### Brief
Read the data below line by line and state how many lines hold "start". Nothing else belongs in the answer.

### Raw data
● ● ● ● ●

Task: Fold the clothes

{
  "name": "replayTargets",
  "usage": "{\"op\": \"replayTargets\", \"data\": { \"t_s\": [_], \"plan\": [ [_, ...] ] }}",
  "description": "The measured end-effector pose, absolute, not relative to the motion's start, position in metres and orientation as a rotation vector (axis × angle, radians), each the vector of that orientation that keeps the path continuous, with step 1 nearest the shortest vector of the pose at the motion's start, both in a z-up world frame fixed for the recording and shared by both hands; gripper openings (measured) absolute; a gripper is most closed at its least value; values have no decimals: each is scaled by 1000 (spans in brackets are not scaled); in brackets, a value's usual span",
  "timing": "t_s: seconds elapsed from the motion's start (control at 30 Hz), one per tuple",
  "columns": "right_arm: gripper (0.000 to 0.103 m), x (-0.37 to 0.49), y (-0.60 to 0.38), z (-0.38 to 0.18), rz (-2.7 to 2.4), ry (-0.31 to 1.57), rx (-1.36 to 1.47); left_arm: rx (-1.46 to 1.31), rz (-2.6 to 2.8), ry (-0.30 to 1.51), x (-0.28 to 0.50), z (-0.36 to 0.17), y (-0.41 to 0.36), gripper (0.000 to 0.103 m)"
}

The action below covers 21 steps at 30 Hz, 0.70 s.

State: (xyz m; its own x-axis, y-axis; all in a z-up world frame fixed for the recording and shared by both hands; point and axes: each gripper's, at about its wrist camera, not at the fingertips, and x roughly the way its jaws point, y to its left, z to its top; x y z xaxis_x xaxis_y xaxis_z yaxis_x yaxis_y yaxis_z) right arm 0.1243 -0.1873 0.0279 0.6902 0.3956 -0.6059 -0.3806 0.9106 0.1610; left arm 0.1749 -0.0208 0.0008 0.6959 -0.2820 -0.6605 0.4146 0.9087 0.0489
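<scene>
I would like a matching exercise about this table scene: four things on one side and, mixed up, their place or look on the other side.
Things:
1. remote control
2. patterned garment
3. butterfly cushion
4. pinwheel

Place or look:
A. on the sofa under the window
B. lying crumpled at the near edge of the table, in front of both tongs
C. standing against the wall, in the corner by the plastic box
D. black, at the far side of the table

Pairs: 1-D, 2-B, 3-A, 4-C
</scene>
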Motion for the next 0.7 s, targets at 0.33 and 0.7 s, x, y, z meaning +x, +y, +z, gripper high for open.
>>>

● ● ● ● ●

### Exercise response
2